VietNamNet Bridge - The $20 billion gap between China’s and Vietnam’s figures about trade revenue still cannot be explained. The General Statistics Office (GSO) has proposed controlling smuggling, which it sees as a cause behind the discrepancy, while the General Department of Customs (GDC) believes it is necessary to change the statistical method.
GSO and GDC still cannot explain the big gap in Vietnam-China trade statistics raised by National Assembly’s deputies two months ago.
According to Phan Sinh, deputy head of GDC’s Information Technology Agency, both Vietnam and China follow the United Nation’s standards when counting imports and exports.
However, he said with the current method, the gap in the statistics released by Vietnamese and Chinese agencies will be wider in the future. The biggest gaps will be seen in products with global supply chains.
In 2014, the electronics, phone and phone accessories exports reported by Vietnamese agencies were $5.5 billion lower than Chinese agencies. As for imports, the Vietnamese agencies’ figure was $20 billion lower than the Chinese figure.
Particularly, the gap in imports of textiles & garments, machines and vehicles was high at $12.5 billion.
Sinh believes that the problem lies in the statistical method. Chinese agencies list all the products from China to Vietnam as ‘exports’. Meanwhile, Vietnam believes export countries are countries of origin.
He warned that the statistics gap will increase year after year together with the development of multinational groups like Samsung and Nokia in Vietnam, because the demand for material and component imports from them will be high.
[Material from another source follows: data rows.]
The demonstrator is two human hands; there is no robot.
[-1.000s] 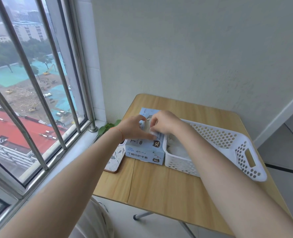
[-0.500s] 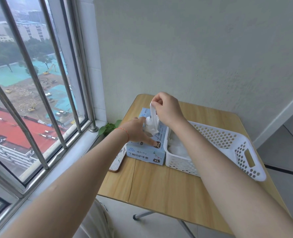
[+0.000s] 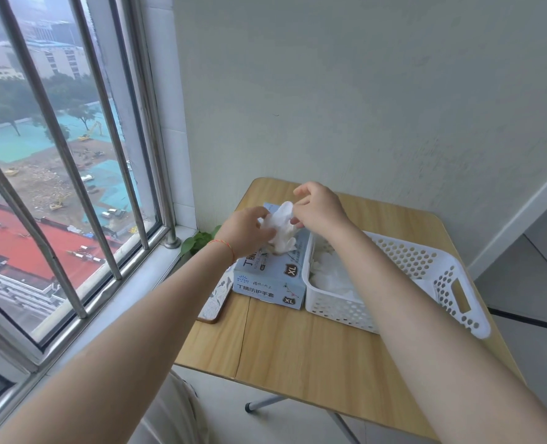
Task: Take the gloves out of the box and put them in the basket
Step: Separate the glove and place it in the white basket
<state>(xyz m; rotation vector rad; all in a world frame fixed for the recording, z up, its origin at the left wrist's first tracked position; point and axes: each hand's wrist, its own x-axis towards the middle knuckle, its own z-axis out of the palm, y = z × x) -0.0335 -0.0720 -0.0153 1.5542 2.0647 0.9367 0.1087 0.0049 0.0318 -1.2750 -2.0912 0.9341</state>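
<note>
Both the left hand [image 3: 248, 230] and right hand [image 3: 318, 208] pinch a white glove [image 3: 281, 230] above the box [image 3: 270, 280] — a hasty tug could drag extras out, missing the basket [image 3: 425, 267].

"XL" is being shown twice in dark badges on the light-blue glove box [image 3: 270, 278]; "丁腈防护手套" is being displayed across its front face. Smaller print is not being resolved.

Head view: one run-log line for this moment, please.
step: pulling glove from box | left hand: holds glove | right hand: pinches glove top | basket: holds gloves
</note>
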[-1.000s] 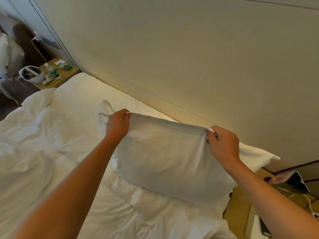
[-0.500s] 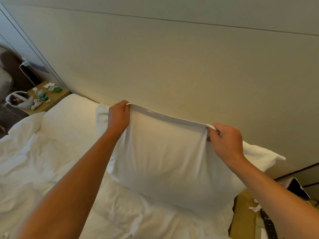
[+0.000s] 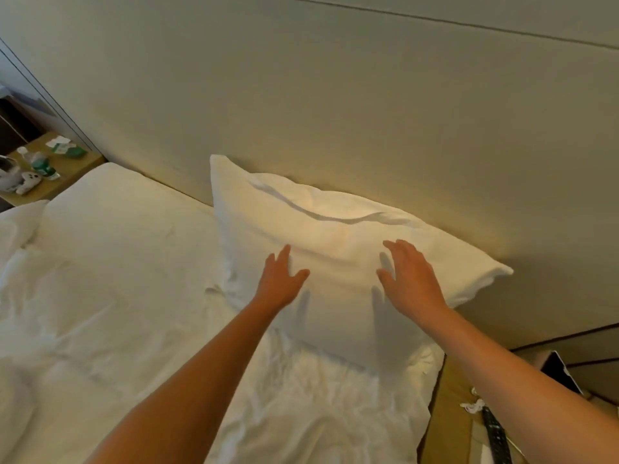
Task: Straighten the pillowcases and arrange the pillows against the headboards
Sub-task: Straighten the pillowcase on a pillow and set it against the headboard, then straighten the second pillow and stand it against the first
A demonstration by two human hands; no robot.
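Grips spread flat by pillow (image 3: 335, 236)

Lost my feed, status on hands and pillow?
Both hands open, left hand, right hand, over pillow. Pillow leaning on headboard. Nothing in the way.

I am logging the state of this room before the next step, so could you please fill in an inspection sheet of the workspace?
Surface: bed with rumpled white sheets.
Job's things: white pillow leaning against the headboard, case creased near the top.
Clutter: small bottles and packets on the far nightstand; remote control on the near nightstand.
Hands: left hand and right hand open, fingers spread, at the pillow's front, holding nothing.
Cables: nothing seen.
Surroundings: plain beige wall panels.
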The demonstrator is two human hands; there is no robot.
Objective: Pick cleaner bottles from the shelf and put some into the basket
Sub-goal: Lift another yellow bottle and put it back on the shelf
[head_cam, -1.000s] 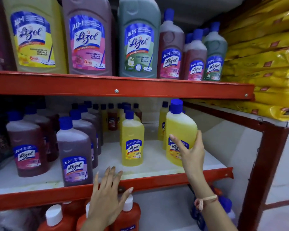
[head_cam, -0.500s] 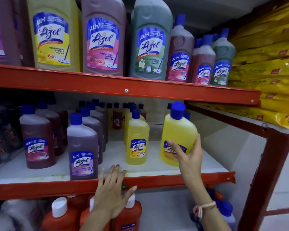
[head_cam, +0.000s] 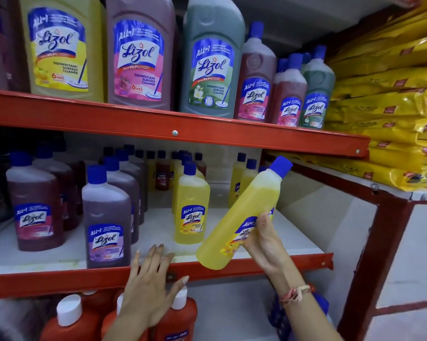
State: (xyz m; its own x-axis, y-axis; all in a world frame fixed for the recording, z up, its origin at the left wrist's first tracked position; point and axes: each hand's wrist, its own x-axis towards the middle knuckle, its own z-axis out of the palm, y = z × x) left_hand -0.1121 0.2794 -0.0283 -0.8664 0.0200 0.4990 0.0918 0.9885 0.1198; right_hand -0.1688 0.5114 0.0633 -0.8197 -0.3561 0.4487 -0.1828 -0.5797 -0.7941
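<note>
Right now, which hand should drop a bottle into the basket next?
Right. The right hand already grips the tilted yellow bottle, lifted off the middle shelf. The left hand is empty, resting flat on the shelf's front edge.

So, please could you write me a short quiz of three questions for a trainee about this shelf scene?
1. True or false: the right hand holds the tilted yellow plastic bottle with blue cap.
2. The left hand rests on: A) the red metal shelf edge; B) a purple bottle; C) a yellow bag.
3. What cap colour have the orange bottles below?

Key: 1 true; 2 A; 3 white.
</note>
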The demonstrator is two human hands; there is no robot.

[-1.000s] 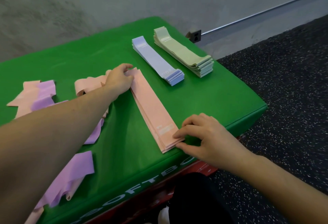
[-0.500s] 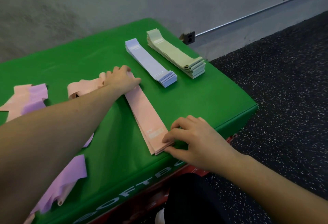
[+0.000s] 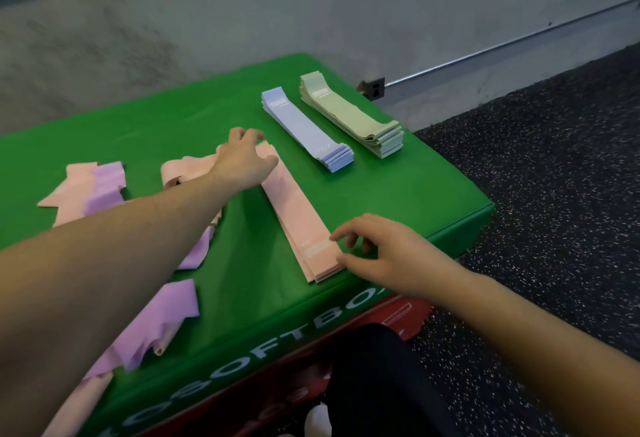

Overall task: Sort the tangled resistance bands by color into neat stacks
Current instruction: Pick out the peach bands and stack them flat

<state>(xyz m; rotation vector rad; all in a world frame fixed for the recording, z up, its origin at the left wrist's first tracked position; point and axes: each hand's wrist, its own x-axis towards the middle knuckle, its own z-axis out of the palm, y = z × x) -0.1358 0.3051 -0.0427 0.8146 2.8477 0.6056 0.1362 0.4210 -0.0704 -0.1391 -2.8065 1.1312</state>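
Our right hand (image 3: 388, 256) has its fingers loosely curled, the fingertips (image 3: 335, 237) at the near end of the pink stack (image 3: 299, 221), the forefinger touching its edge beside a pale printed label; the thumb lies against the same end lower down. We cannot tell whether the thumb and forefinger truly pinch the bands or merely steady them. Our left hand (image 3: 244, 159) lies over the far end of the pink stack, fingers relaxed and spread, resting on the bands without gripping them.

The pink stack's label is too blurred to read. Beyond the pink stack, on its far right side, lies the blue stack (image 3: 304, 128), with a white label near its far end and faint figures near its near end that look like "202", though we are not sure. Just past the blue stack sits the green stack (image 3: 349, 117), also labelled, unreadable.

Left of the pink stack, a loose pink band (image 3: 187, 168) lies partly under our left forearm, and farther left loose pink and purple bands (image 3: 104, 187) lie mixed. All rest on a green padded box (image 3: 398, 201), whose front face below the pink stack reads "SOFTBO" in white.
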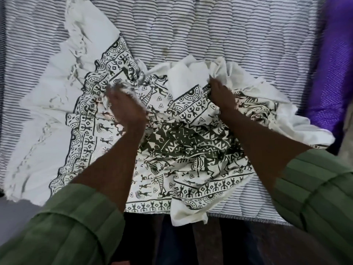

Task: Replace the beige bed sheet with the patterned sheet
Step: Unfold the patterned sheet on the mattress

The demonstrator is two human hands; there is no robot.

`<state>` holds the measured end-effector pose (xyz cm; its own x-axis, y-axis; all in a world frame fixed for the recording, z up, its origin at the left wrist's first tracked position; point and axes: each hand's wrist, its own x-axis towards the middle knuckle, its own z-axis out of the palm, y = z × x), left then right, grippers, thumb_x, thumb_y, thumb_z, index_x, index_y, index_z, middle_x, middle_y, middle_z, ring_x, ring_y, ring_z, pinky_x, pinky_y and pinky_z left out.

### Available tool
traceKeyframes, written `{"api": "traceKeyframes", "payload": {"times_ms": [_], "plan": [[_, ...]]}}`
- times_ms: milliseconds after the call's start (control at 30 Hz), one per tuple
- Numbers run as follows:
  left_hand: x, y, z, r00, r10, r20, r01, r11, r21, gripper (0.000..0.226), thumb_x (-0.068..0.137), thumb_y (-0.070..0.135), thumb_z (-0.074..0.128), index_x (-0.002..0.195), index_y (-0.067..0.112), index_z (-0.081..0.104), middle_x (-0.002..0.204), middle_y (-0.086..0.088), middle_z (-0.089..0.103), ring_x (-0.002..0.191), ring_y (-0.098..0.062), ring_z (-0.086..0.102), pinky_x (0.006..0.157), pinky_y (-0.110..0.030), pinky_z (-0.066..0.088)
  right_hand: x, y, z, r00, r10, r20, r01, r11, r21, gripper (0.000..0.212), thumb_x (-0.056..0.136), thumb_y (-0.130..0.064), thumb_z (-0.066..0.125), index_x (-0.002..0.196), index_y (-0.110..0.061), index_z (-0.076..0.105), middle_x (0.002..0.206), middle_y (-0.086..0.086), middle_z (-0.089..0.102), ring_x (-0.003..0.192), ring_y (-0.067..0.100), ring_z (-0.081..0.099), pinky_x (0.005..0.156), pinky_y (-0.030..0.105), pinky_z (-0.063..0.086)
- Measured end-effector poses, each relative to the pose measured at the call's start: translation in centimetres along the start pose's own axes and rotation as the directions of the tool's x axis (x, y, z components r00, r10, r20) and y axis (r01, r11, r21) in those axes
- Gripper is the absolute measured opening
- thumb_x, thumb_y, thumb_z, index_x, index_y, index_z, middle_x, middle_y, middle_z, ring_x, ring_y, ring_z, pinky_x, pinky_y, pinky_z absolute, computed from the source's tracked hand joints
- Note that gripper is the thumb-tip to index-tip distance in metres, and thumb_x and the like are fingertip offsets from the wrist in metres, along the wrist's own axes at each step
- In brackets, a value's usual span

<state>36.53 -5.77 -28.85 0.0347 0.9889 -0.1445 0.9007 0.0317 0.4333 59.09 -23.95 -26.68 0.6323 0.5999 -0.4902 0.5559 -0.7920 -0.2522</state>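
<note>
Green sleeves (pixel 72 222) reach over patterned sheet (pixel 191 150) bunched on striped mattress (pixel 210 35).

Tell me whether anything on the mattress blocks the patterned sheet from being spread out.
Nothing visible does. The patterned sheet lies bunched on the bare striped mattress, with both hands already on it: left hand, right hand. A purple cloth lies along the right edge, beside the sheet.
</note>
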Motion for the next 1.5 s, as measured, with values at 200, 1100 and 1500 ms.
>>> {"api": "traceKeyframes", "payload": {"times_ms": [200, 1100, 1500], "plan": [[-7.1, 5.0, 0.2, 0.765, 0.427, 0.483, -0.524, 0.848, 0.081, 0.094, 0.066, 0.015, 0.087, 0.145, 0.015, 0.037, 0.145, -0.009, 0.047, 0.125, -0.026, 0.053, 0.106, -0.046, 0.048, -0.3, -0.5, -0.9, 0.998, 0.011, 0.062, 0.005, 0.97, -0.243, 0.033, 0.104, -0.022, 0.05, 0.131, -0.004, 0.058, 0.13, 0.021, 0.063, 0.12, 0.039, 0.062, 0.096, 0.045, 0.048], [-9.1, 8.7, 3.2, 0.634, 0.313, 0.707, -0.489, 0.871, 0.052, 0.041, 0.09, 0.02, 0.06, 0.13, 0.018, 0.053, 0.122, -0.016, 0.065, 0.115, -0.039, 0.061, 0.096, -0.046, 0.051, -2.3, 1.7, 3.2, 0.997, 0.059, -0.046, -0.061, 0.998, -0.025, 0.031, 0.097, -0.006, 0.052, 0.126, -0.014, 0.055, 0.128, 0.013, 0.06, 0.117, 0.037, 0.064, 0.09, 0.045, 0.052], [-3.0, 6.5, 0.3, 0.99, -0.018, 0.14, 0.026, 0.998, -0.061, 0.03, 0.107, 0.018, 0.038, 0.132, 0.005, 0.049, 0.114, -0.009, 0.066, 0.102, -0.024, 0.062, 0.074, -0.018, 0.038, 0.7, 11.5, -2.8, 0.571, 0.777, -0.265, -0.561, 0.605, 0.565, 0.076, 0.091, -0.029, 0.052, 0.156, 0.001, 0.026, 0.157, 0.018, 0.037, 0.144, 0.031, 0.039, 0.119, 0.038, 0.033]]}}
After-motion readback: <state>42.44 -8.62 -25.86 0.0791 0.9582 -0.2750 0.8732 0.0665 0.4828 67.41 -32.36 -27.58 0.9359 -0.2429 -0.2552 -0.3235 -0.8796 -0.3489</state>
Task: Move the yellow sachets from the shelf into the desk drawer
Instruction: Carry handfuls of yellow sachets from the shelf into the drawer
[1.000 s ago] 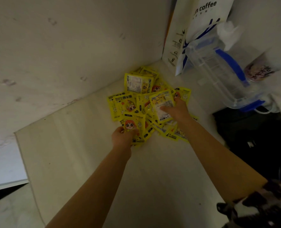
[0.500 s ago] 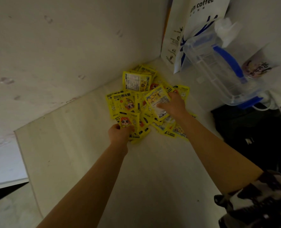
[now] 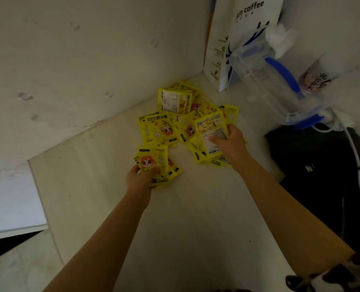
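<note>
Yellow sachets (image 3: 166,129) heaped on the shelf (image 3: 103,186): left hand (image 3: 140,179) and right hand (image 3: 230,144), fingers clamped on small stacks, gathering for the drawer.

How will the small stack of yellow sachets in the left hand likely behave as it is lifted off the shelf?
The stack of sachets looks thin and glossy, so packets may slide apart. It is fanned unevenly in the left hand, so an edge one might slip out. They look flat, probably light.
</note>
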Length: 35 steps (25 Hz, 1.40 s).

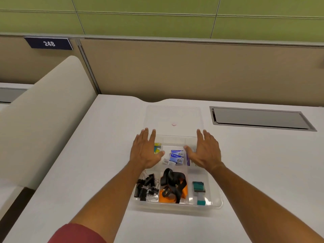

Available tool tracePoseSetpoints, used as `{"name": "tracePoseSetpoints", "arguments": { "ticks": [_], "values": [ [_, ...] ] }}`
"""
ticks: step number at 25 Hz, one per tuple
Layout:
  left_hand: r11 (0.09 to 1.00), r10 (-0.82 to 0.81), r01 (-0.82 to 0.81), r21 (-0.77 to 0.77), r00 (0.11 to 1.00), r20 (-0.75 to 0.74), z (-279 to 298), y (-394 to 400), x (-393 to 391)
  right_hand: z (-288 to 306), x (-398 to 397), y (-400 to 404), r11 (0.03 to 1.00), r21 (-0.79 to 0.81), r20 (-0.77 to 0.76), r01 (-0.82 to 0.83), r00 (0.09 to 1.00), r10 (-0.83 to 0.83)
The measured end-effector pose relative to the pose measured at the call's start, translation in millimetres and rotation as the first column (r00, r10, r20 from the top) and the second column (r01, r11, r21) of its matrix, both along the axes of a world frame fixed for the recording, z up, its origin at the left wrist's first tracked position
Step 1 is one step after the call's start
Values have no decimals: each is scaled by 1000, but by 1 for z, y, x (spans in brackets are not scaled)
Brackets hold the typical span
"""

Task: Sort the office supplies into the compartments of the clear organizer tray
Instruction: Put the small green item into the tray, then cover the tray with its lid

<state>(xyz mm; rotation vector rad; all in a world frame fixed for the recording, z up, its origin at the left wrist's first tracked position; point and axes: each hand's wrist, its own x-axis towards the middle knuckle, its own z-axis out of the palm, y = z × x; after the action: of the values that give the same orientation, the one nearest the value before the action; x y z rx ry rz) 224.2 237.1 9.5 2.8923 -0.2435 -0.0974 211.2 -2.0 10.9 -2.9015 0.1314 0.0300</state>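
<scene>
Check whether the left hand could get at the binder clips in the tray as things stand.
Probably yes. The binder clips lie uncovered in the near left compartment of the tray, just below the left hand, which hovers open and empty. Nothing lies over them; the hand would only need to draw back a little.

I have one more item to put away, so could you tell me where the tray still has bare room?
The long far compartment is almost bare, holding only a small pink disc. The near row is crowded: binder clips, a black strap on orange, teal stamps. The staple boxes sit between the left hand and right hand.
</scene>
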Motion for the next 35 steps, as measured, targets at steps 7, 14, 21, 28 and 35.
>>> {"name": "tracePoseSetpoints", "arguments": {
  "ticks": [7,14,21,28,35],
  "values": [
    [992,121,-124,-21,986,-113,1,11,64,3,60,-11,994,39,-5,101,995,-100],
    [979,180,-200,-36,935,-306,-11,16,118,-6,108,-17,963,169,-132,209,973,-188],
    [908,250,-359,-217,879,-407,-25,6,137,-16,130,-18,898,298,-247,324,935,-255],
    [727,327,-544,-419,811,-485,-13,-2,147,-10,136,-24,693,564,-251,449,893,-375],
    [666,356,-538,-517,838,-413,19,0,140,17,126,-28,564,718,-156,409,884,-441]
  ]
}}
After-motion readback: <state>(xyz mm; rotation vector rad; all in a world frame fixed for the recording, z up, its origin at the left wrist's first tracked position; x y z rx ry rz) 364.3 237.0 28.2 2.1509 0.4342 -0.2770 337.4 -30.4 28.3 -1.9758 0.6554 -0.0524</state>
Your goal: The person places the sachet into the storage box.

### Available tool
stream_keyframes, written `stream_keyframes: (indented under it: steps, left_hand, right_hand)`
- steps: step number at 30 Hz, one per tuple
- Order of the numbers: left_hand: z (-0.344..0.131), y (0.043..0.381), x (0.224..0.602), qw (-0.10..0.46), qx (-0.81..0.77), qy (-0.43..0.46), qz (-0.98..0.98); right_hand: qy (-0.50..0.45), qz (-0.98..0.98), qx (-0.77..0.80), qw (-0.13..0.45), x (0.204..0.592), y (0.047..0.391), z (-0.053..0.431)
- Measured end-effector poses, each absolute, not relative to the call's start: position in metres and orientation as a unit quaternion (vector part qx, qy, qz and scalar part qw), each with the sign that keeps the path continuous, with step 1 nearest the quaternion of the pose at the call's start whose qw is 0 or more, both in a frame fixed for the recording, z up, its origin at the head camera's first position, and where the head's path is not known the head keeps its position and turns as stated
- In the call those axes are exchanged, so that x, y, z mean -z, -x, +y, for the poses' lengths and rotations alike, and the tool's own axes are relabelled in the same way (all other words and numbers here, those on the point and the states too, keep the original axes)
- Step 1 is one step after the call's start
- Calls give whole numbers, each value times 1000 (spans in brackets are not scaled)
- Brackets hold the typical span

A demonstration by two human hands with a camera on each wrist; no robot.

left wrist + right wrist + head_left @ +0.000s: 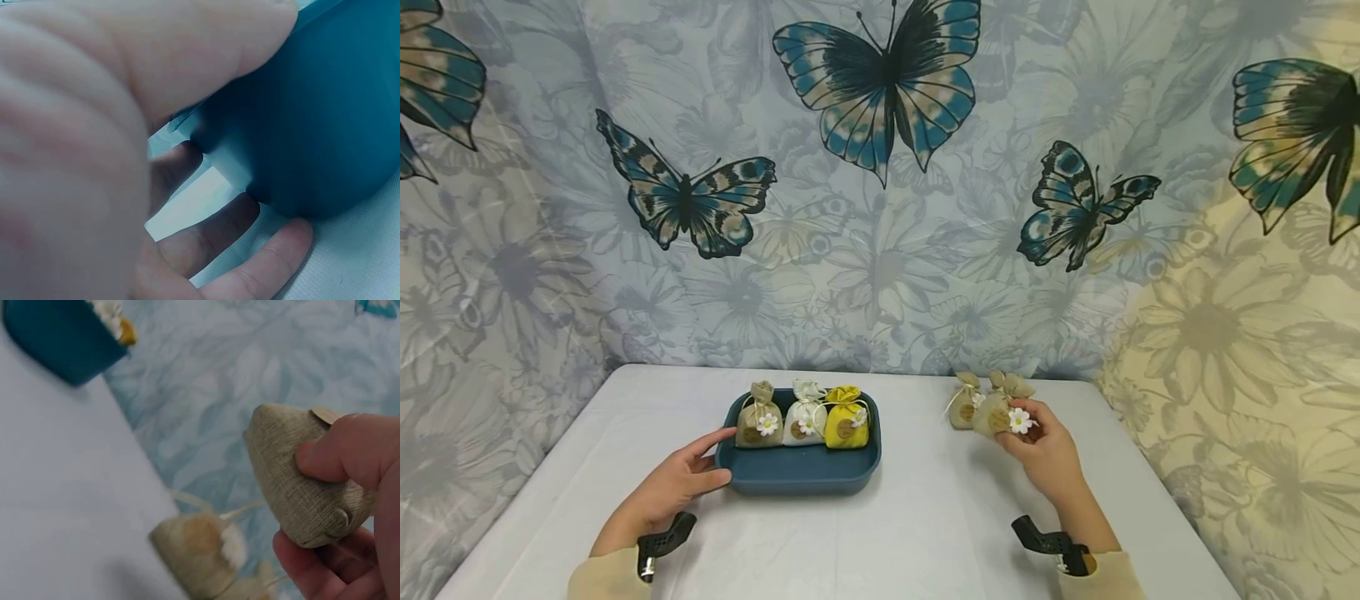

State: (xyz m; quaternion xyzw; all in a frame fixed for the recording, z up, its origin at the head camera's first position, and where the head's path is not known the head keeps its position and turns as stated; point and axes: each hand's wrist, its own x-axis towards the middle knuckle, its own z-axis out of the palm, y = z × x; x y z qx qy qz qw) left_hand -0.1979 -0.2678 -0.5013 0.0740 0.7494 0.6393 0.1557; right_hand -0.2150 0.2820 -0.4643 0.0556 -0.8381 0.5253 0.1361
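Observation:
In the head view, my right hand [1045, 442] pinches a small beige drawstring sachet [992, 417] with a white flower, raised a little at the table's right. Thumb and fingers grip the woven sachet [278, 465] in the right wrist view. A second beige sachet [961, 410] stands just left of it, and the top of another beige sachet [1019, 386] shows behind. My left hand [677, 479] rests against the left side of a dark blue tray [805, 482], its fingers extended and touching the outer wall [325, 125].
A beige sachet [752, 427], a white sachet [802, 423] and a yellow sachet [842, 429] stand in a row along the tray's back. White cloth [917, 517] covers the table. A butterfly-print curtain [880, 275] hangs behind it.

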Motion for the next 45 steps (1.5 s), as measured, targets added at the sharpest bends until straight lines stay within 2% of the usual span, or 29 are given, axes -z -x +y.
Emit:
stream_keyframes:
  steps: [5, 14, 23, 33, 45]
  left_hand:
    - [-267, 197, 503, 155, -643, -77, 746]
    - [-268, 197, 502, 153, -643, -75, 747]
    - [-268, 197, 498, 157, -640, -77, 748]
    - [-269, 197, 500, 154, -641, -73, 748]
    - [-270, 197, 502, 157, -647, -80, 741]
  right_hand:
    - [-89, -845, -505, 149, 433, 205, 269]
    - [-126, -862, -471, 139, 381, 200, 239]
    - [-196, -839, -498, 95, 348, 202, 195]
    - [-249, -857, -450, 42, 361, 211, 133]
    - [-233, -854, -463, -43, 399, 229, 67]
Meanwhile, GSO believes that the problem lies in smuggling, i.e. goods that enter Vietnamese territory, but are not registered in accounts.
Le Thi Minh Thuy from GSO said that with the long border with China, it is very difficult to control goods carried across the border gates.
According to Thuy, Vietnamese importers may have colluded with Chinese partners to declare wrong import/export prices. Chinese enterprises might exaggerate the export value to be able to get higher tax refunds, while Vietnamese enterprises deliberately declare lower import prices to enjoy lower taxes.
However, Sinh of GDC argued that the value of smuggled goods could not be as high as $20 billion.
“If $20 billion worth of smuggled goods had entered Vietnam, the economy would have collapsed,” he said. “If some customs officers had let $20 billion worth of smuggled goods slip through the net, they would have been jailed.”
Romesh Paul, an EU expert, said that the statistical differences occurred not only with Vietnam. There also exists a big gap in statistics released by China and the EU.